A comparison could be made to Union Cemetery, which officials say is the oldest public cemetery in Kansas City. It, too, had fallen into disrepair. But now it’s a tourist attraction.
The Union Cemetery Historical Society, formed in 1984, partners with Kansas City for upkeep and maintenance.
Without such effort, said Kevin Fewell, board president of the Union Cemetery Historical Society, cemeteries “just go the way of Highland.”
Highland’s biggest problem could be that it’s not in a city. It sits in unincorporated Jackson County just east of Interstate 435.
Jackson County Legislator Ken Bacchus said he had recently been asked about Highland.
“I’m not certain what if anything can be done,” Bacchus said. “Maybe we can do something like Kansas City did with Union.
“I just know there is serious history out there — it represents a time that no longer exists — and the place is in horrible shape.”
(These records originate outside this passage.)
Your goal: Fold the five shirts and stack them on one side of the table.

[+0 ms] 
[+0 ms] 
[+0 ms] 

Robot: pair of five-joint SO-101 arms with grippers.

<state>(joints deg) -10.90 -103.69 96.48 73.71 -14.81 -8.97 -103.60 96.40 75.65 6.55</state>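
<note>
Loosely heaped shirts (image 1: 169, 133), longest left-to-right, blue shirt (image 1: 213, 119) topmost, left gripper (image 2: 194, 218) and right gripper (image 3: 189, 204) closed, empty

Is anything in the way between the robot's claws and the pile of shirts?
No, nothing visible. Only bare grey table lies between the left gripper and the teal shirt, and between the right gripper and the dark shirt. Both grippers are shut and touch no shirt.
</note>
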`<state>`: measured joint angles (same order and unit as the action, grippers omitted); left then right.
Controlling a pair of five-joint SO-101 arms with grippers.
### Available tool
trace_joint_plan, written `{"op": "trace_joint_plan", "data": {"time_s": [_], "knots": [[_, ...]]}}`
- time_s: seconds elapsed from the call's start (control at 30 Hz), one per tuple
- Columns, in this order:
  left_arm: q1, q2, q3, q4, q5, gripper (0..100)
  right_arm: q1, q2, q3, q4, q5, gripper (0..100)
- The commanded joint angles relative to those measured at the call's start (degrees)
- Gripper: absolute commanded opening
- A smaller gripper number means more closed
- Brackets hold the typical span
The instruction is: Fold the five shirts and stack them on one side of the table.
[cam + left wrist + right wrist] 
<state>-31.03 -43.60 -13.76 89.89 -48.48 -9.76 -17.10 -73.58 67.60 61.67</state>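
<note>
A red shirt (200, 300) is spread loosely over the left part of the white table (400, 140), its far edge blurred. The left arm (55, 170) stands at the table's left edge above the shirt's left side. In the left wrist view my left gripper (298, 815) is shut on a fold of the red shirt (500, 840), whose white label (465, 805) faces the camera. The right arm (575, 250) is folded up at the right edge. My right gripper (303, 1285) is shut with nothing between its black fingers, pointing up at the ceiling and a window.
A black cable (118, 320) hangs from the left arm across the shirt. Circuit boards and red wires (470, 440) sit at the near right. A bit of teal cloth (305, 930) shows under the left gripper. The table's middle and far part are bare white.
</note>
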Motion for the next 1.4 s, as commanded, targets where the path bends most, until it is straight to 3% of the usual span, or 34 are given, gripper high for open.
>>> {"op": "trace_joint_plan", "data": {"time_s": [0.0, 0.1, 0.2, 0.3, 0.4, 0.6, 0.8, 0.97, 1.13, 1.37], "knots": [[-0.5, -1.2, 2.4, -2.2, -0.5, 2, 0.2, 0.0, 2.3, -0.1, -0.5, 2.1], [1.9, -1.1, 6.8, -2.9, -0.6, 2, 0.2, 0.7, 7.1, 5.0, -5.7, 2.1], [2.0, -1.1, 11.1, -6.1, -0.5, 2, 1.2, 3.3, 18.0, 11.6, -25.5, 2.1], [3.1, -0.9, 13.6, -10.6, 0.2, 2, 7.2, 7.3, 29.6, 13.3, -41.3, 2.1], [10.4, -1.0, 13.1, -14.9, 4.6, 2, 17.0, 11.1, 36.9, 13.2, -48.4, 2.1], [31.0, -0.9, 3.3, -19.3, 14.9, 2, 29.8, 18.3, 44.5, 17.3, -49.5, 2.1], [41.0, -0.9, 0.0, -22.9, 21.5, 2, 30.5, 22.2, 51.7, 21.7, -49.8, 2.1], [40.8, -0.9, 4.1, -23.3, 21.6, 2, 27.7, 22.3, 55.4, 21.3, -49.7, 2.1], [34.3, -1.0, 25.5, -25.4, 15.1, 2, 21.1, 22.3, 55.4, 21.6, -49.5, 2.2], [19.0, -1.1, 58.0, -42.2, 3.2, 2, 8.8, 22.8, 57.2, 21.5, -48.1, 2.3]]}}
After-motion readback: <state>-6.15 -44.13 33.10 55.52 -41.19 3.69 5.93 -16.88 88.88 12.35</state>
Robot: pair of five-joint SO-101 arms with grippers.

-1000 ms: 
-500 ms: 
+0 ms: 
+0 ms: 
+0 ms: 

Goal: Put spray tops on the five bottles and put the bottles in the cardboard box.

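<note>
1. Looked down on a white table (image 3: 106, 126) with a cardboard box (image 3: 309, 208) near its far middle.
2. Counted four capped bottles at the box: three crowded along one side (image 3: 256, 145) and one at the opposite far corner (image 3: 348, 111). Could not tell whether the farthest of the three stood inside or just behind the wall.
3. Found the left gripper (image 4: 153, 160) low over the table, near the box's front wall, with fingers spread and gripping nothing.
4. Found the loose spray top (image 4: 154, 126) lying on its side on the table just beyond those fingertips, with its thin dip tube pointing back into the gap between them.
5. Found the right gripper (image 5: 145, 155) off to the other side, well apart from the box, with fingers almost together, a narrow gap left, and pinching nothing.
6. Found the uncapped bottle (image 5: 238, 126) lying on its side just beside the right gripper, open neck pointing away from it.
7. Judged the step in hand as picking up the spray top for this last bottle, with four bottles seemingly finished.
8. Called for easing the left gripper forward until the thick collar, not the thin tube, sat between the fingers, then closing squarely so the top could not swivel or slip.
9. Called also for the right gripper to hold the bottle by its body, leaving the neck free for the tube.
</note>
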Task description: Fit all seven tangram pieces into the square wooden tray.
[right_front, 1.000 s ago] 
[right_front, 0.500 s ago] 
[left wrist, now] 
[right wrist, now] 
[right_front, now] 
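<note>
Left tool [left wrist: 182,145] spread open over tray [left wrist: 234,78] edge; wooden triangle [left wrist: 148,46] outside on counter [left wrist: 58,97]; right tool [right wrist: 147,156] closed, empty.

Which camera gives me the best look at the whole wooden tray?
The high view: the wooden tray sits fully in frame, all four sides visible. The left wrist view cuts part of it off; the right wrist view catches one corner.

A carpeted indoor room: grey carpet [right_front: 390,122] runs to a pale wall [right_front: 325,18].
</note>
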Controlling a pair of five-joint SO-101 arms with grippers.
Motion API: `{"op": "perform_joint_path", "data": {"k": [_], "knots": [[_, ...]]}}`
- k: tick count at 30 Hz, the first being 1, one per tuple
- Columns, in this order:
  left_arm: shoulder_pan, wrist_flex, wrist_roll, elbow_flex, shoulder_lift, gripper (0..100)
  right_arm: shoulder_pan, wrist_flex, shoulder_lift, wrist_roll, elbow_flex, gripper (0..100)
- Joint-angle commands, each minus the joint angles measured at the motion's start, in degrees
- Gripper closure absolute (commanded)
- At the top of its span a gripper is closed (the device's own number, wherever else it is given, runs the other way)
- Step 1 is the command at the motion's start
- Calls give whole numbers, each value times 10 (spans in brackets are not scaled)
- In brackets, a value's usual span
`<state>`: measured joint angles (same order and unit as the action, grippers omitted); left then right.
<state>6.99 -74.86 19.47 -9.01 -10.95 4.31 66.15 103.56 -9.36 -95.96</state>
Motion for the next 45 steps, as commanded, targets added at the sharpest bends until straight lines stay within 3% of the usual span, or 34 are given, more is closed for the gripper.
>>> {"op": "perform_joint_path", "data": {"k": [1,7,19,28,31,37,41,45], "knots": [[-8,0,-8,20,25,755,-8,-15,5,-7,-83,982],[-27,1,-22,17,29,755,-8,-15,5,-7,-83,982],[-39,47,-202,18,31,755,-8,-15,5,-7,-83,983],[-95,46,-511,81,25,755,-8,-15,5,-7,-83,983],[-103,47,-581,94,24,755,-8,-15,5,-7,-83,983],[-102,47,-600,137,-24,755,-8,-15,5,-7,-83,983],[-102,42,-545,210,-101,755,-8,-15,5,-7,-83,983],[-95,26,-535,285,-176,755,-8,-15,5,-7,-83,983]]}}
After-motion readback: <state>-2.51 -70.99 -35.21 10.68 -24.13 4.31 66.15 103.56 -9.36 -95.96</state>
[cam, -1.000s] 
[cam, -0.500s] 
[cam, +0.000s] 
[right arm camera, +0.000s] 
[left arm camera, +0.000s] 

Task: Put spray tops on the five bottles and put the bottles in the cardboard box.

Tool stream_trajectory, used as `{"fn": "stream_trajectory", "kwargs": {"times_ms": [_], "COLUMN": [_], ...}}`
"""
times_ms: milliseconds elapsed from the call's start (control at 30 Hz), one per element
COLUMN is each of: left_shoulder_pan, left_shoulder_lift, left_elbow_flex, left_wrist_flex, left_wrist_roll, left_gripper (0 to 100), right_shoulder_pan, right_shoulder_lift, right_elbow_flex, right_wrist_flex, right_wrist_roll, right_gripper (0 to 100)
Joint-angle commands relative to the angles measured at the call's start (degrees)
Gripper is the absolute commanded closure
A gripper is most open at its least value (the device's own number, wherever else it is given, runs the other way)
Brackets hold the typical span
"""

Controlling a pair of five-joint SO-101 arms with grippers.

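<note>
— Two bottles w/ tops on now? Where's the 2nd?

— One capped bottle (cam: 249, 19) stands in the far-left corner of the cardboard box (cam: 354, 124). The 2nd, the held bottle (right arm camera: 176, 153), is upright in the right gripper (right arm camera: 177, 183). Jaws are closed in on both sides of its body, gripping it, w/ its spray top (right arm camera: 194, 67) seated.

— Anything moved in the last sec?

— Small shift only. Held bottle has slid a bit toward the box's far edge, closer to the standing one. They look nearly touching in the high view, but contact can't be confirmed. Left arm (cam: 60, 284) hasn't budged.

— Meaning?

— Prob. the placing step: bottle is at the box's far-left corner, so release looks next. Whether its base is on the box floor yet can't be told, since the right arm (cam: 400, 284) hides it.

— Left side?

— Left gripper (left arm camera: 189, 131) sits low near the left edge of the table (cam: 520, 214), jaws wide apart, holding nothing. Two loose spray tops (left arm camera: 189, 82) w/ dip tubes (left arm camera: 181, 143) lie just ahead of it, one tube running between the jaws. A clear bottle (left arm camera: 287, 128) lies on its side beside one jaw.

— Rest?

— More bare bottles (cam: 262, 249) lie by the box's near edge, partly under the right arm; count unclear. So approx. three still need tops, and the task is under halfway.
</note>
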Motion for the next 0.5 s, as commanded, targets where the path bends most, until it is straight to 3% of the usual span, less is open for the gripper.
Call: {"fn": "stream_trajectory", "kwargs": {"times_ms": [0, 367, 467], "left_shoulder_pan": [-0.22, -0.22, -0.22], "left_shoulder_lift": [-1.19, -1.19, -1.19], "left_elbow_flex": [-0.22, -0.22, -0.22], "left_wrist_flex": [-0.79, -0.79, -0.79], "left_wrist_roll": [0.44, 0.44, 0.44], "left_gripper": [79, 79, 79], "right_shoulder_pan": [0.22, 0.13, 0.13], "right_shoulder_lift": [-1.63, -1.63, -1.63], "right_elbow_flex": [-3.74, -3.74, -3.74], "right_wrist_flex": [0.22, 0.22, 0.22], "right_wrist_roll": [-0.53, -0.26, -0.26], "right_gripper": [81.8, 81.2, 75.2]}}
Marion Watkins, another member of the Watkins Brothers Memorial Chapel family, is the person who approached Bacchus. She is in the third generation of the family business and has worked there most of her life.
“I remember the stories of horse-drawn hearses leaving the old chapel on Lydia and going out to Highland,” Watkins said. “I probably know four generations of people buried there, and it’s just a shame what’s happened. I’m not sure a lot of people even know it.
“If they knew, something might get done about it.”